The disorder that lurks beneath the idyllic surface of Amercan suburbia is a familiar theme in fiction. Dan Pope updates this theme for the 21st Century in his well-crafted second novel, Housebreaking.
Set in the tony Connecticut suburb of Wintonbury (based on the author’s hometown of West Hartford), the novel opens with one family torn apart and another about to be. Benjamin Mandelbaum has moved back to his childhood home with his 84-year-old widower father, Leonard, after his wife has kicked him out of their house. Suffering in the lonely fog of his pending divorce, Ben discovers that a high school crush, Audrey Martin-Murray, has moved with her family to his neighborhood. Ben is even more unmoored when Leonard suffers a stroke and is hospitalized.
Trapped in a loveless marriage and grieving over the death of her son, Audrey is ripe for an affair. Ben concocts a clever ruse to lure Audrey and they begin an affair at his father’s home.

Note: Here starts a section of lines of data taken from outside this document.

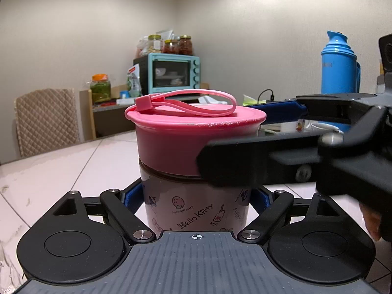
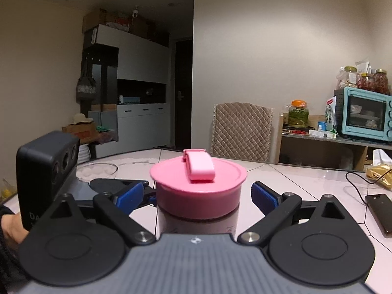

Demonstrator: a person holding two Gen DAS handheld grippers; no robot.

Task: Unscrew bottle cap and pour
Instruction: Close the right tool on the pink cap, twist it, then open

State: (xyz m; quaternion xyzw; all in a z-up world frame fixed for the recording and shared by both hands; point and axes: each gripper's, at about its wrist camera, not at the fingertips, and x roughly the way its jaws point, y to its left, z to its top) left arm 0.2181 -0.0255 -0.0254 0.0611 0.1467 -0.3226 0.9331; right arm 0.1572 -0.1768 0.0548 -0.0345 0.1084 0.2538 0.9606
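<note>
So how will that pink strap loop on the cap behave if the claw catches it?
The strap looks thin and droops in a curved loop over the pink cap, so it is probably floppy. It would likely bend aside rather than turn the cap. The cap's smooth wall may be slippery.

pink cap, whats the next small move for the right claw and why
Probably close the right claw on the pink cap. Its blue pads stand apart on either side of the cap without touching it, while the left claw is shut on the bottle below. With the bottle steadied and the cap apparently seated on it, gripping comes before any twist.
</note>
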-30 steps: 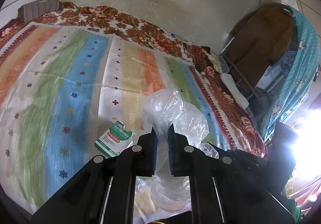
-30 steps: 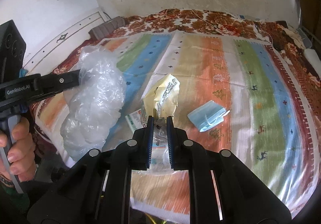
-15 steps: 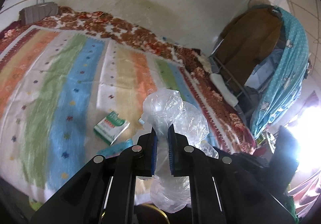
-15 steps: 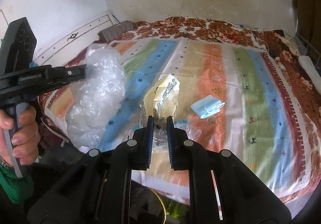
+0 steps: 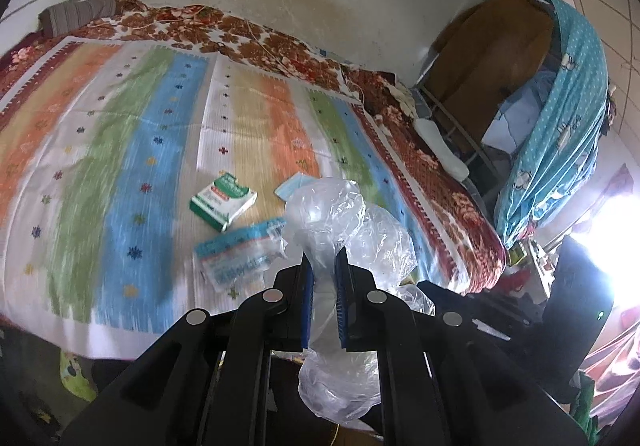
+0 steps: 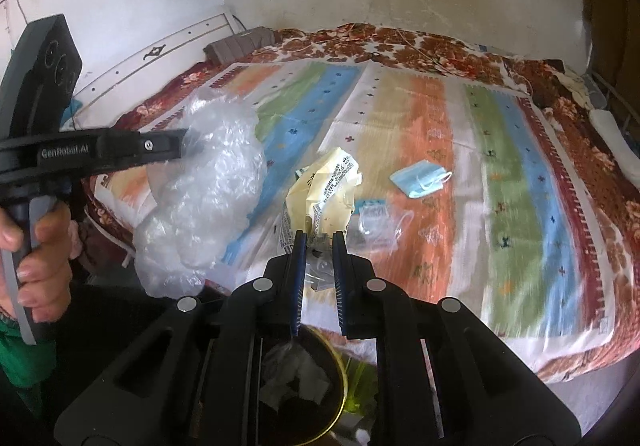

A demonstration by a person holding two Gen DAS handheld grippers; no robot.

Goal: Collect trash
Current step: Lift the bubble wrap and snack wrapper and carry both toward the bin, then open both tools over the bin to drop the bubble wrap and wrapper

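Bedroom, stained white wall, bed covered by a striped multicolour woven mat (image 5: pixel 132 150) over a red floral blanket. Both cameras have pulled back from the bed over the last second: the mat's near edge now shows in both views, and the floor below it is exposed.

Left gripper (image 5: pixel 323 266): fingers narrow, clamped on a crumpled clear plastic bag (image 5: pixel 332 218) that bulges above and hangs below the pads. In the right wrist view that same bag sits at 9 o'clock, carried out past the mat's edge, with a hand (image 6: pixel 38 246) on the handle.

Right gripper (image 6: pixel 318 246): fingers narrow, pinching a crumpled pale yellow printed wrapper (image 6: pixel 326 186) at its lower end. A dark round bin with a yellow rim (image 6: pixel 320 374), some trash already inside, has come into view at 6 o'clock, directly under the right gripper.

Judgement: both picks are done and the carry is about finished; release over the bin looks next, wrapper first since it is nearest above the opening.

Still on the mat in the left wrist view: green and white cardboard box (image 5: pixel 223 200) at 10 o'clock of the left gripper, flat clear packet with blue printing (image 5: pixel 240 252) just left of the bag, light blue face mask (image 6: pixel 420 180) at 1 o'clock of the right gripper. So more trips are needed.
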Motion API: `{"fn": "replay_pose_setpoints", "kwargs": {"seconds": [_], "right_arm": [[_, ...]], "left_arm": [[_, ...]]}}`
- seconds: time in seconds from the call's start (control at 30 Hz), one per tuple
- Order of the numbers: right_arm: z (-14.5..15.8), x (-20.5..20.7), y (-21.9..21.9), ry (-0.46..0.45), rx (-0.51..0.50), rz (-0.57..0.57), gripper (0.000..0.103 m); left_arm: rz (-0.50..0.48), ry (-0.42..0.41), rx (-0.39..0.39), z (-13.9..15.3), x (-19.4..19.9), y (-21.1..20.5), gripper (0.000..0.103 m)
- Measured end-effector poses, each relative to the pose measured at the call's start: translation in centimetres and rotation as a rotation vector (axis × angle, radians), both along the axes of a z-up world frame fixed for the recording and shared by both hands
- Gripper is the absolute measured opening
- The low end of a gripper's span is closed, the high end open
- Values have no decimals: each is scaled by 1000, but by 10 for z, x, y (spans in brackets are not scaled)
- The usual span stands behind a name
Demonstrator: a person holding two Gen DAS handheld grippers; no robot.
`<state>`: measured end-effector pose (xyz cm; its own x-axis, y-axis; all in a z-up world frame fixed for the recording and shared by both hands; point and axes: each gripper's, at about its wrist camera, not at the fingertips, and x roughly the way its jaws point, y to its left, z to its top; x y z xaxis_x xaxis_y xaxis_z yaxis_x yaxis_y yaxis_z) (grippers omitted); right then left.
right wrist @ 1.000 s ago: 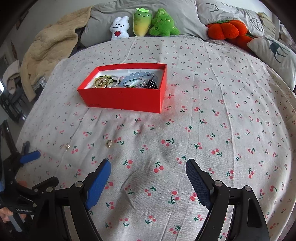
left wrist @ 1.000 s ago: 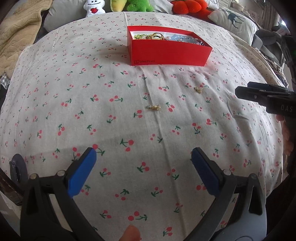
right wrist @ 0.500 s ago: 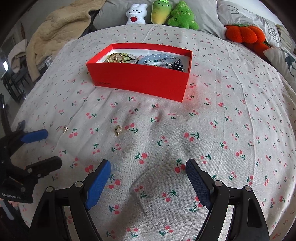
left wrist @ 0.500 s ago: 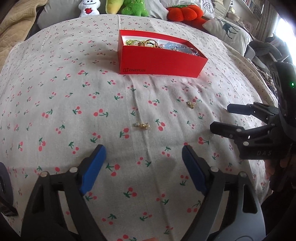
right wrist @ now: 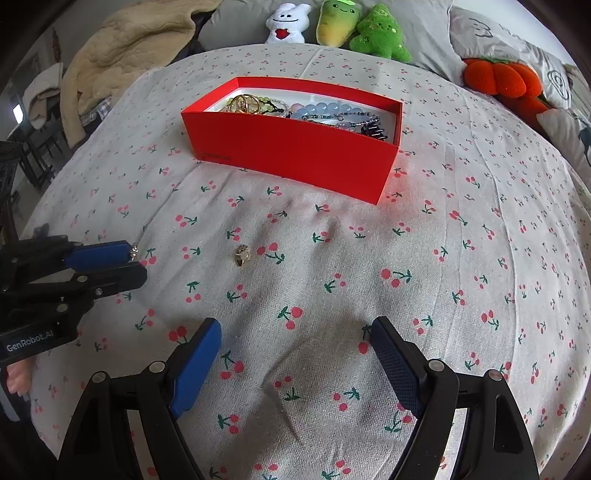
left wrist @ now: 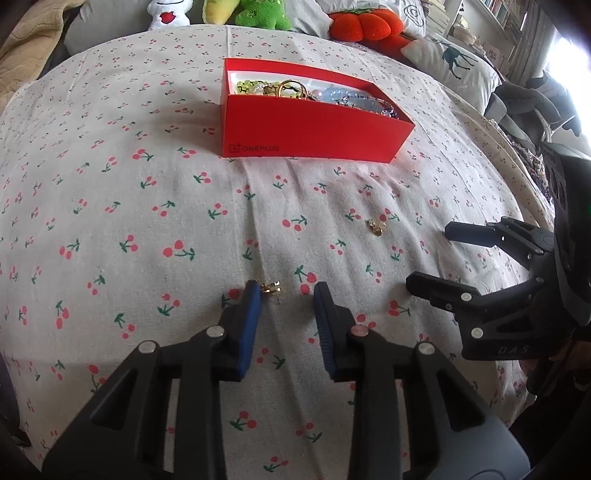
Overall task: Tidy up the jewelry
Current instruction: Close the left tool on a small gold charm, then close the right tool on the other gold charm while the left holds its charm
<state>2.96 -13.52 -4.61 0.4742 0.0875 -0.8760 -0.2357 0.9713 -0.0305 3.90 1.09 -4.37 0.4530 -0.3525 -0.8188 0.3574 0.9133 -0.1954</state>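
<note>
A red box (left wrist: 314, 122) holding bracelets and rings sits on the cherry-print cloth; it also shows in the right wrist view (right wrist: 291, 151). A small gold earring (left wrist: 270, 287) lies on the cloth right by my left gripper's (left wrist: 286, 293) left fingertip, jaws partly closed with a gap around it. That gripper (right wrist: 131, 260) shows at left in the right wrist view, the earring (right wrist: 134, 251) at its tip. A second gold earring (left wrist: 375, 226) lies further right, also in the right wrist view (right wrist: 242, 255). My right gripper (right wrist: 295, 336) is open and empty, seen at right in the left wrist view (left wrist: 428, 258).
Plush toys (right wrist: 338, 26), an orange pumpkin cushion (right wrist: 498, 75) and pillows (left wrist: 454, 62) line the far edge of the bed. A beige blanket (right wrist: 122, 55) is heaped at the far left. The cloth slopes down at both sides.
My left gripper has moved forward and down to the near earring and narrowed its jaws. My right gripper has come forward and lower, toward the second earring.
</note>
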Motion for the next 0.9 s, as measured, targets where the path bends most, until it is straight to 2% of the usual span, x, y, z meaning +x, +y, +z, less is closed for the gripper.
{"fn": "replay_pose_setpoints", "kwargs": {"seconds": [0.2,0.7,0.9], "right_arm": [[0,0,1,-1,-1,-7,84],[-4,16,25,21,-10,6,84],[-6,33,31,45,19,-32,84]], "left_arm": [[24,-13,49,0,-1,0,12],[51,-35,53,13,-5,10,12],[73,-23,48,14,-4,15,12]]}}
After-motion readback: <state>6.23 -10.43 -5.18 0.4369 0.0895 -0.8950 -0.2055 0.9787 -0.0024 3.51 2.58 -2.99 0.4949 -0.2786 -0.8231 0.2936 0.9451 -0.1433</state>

Audrey’s husband, Andrew, a type A lawyer who logs long hours at a large, prestigiuos law firm in Hartford, barely notices Audrey’s absences. Andrew is consumed by his own dalliance, an implausible attraction to a precocious young male associate at the firm. Neither Andrew nor Audrey pay much attention to their daughter, Emily. In the throes of despair over the loss of her brother, Emly hooks up with a neighborhood hood, who takes her along on burglaries and supplies her with pills to medicate her pain.

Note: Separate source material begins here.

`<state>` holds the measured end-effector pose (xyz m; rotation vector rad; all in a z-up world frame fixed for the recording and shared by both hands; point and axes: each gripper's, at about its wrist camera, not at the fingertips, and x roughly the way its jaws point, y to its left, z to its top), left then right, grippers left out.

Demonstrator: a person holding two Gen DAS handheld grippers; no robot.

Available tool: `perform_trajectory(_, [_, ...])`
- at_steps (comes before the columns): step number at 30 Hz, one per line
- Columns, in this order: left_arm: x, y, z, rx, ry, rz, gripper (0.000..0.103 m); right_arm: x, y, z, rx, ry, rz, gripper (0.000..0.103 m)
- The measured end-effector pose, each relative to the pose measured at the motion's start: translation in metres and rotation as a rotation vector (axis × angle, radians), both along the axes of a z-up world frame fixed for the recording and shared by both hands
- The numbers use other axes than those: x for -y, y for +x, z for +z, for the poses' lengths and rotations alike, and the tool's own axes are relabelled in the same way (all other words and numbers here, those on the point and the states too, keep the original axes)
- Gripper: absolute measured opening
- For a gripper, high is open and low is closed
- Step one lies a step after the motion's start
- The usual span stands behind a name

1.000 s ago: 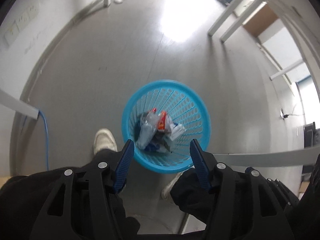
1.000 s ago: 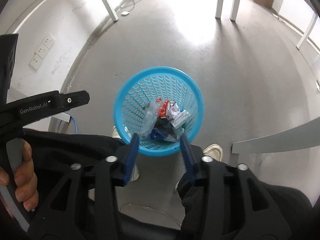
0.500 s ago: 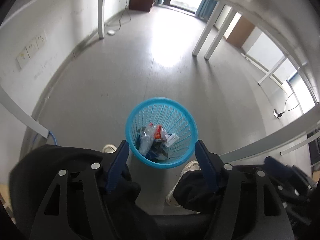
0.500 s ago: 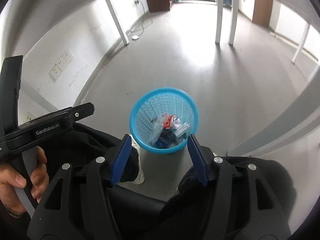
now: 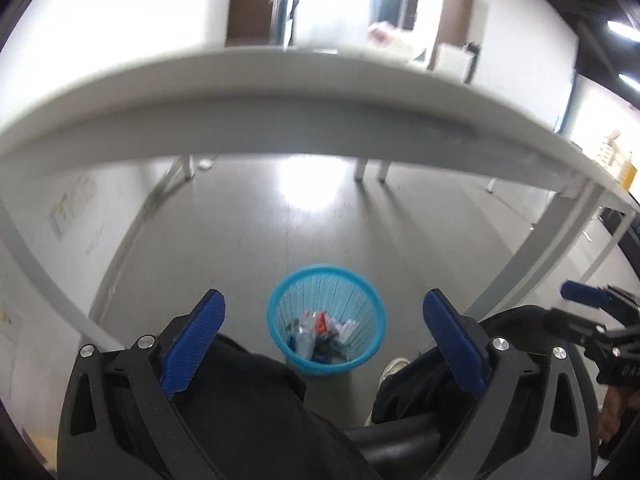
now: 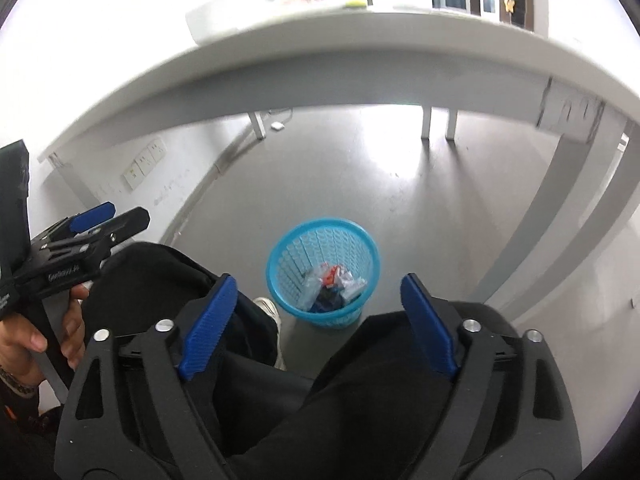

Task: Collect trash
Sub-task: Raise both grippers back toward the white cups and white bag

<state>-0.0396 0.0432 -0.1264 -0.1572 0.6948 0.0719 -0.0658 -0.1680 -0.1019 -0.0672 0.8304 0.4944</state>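
The left gripper (image 5: 324,334) was spread wide with nothing between its blue pads (image 5: 192,344), pointed down past the person's dark trousers at the floor. In its view one blue basket (image 5: 370,354) stood on the grey floor under the white table (image 5: 280,120), with a heap of trash (image 5: 320,330) in its bottom: a clear bottle, something orange-red, white scraps, too jumbled to count exactly. One white shoe (image 5: 394,368) showed just beside the basket. The other tool poked in at the far right edge.

From the right wrist, the right gripper (image 6: 318,322) was likewise wide open and empty, well above the same single basket (image 6: 280,280), with the trash (image 6: 332,286) inside. The left hand (image 6: 44,340) gripped its handle at the left edge. Blurred items sat on the tabletop (image 6: 360,36); I could not tell what they were.

I'd judge a good part of the collecting was done, both tools were free, and whatever was left lay up on the table.
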Motion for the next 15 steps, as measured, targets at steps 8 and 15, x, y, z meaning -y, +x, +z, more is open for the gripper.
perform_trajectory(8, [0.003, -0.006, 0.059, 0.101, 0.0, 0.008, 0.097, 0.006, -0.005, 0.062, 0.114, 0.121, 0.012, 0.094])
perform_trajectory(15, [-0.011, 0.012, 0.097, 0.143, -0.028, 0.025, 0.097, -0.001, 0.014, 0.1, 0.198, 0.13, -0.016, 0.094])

Over the course of a Thanksgiving holiday weekend that seems on the surface a normal, if tension filled time, everything comes to a head.

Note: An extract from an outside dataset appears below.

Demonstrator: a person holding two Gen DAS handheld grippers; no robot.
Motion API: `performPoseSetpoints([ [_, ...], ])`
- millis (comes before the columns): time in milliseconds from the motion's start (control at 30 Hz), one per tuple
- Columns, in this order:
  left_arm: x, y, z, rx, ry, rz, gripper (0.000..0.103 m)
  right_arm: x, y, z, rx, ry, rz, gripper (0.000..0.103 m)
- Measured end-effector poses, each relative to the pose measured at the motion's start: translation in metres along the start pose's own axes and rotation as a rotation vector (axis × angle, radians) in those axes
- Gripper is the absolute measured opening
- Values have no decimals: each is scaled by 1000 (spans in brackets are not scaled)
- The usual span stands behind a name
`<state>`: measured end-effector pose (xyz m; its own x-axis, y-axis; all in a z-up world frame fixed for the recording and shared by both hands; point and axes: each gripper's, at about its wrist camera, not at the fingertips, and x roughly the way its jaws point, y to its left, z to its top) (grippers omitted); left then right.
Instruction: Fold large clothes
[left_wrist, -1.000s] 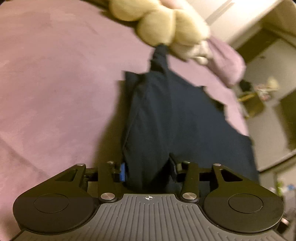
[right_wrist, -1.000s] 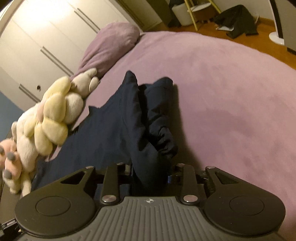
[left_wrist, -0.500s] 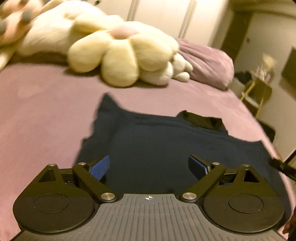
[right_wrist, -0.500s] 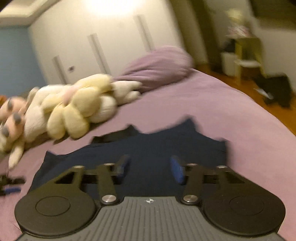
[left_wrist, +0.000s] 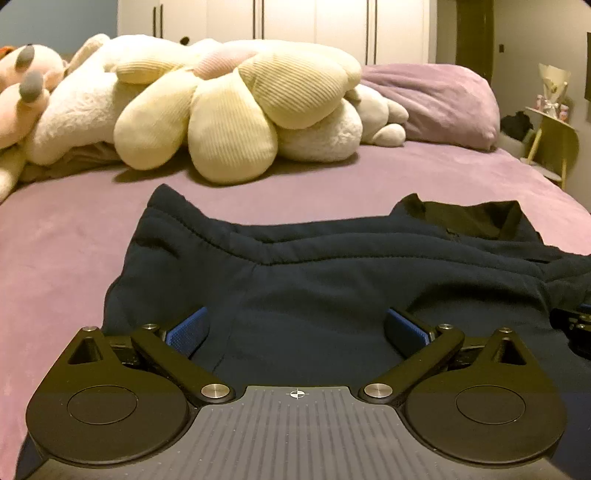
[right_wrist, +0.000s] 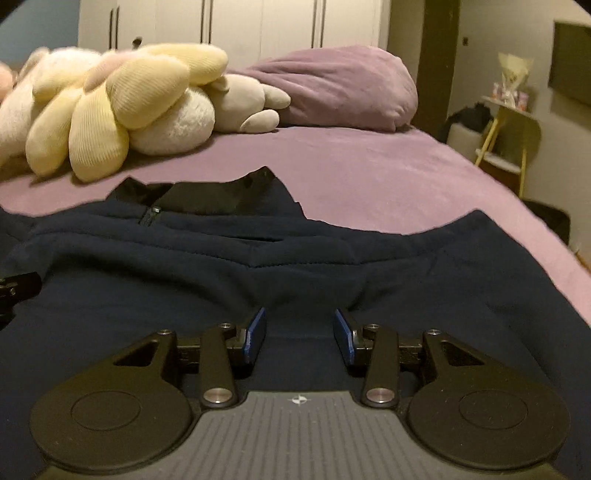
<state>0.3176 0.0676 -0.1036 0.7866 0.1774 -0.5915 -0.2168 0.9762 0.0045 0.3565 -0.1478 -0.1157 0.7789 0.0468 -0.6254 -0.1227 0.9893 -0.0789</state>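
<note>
On the bed: a purple bedspread (left_wrist: 66, 236) carries a dark navy sweatshirt (left_wrist: 332, 280), spread flat across the lower half of both views.
Sweatshirt: its zip collar (right_wrist: 192, 199) lies at 12 o'clock in the right wrist view and at 1 o'clock in the left wrist view; a stitched seam runs across the cloth in folds just below the collar.
Left claw (left_wrist: 295, 326): spread wide, nothing between its blue pads (left_wrist: 186, 330); it sits low over the sweatshirt's left part, with the garment's edge toward 9 o'clock. Whether the pads touch the cloth cannot be told.
Right claw (right_wrist: 300, 334): parted to a middling gap, narrower than the left, holding nothing; a low ridge of navy cloth sits just ahead of the blue pads (right_wrist: 256, 332).
Other claw seen: a black piece at 3 o'clock in the left wrist view and at 9 o'clock in the right wrist view, over the cloth; its state is not readable there.
Plush toys: a cream flower-shaped cushion (left_wrist: 229, 107) and pale stuffed animals (left_wrist: 74, 107) lie at 11 to 12 o'clock, apart from the sweatshirt.
Pillow: a purple pillow (left_wrist: 436, 103) at 1 o'clock, beside the toys.
Backdrop: white wardrobe doors (left_wrist: 280, 22); a yellow side table (left_wrist: 554, 140) at 3 o'clock, off the bed.
</note>
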Motion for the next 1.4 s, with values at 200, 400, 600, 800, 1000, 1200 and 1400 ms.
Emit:
performPoseSetpoints([
  [200, 4, 17, 15, 39, -4, 39, 103, -3, -11, 13, -5, 17, -11, 41],
  [400, 19, 31, 18, 14, 18, 22, 103, -1, -56, 18, 2, 30, -119, 41],
  [600, 31, 42, 19, -54, 42, -5, 103, 7, -86, 8, 67, 15, -108, 42],
  [800, 33, 54, 21, -112, 49, -17, 103, 7, -89, 4, 80, -10, -97, 44],
  [1000, 3, 76, 23, -140, 69, 115, 103, 0, -109, 2, 183, -33, -65, 44],
  [1200, -68, 147, -4, -248, 140, -36, 103, -40, -128, -2, 247, -33, -220, 46],
  [1400, -92, 177, -39, -401, 276, -326, 103, -135, -128, -36, 322, -89, -53, 48],
])
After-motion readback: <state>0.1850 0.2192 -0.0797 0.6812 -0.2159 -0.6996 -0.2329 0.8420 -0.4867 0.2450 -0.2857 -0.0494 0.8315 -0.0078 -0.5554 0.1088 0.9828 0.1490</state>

Pope’s message seems to focus on how families deal with pain and loss and how the random, unexpected events of life can shatter the calm equillibrium of the suburban dream. Leonard, easily the most likeable character, lives by the old school moral code. He is an honorable person with traditional values. Ben, though he’s been unfaithful to his wife, shows remorse and clings to the hope his wife will take him back. He still values his family. The Martin-Murrays are a different story. They deal with their problems by running away from them–finding solace in doomed affairs or, in the case of Emily, self-medicating.
Housebreaking is a well-paced story about the illusions of surbubia and the fairy-tale, storybook homes and neighbohoods that hide the pain of coping with real-life challenges.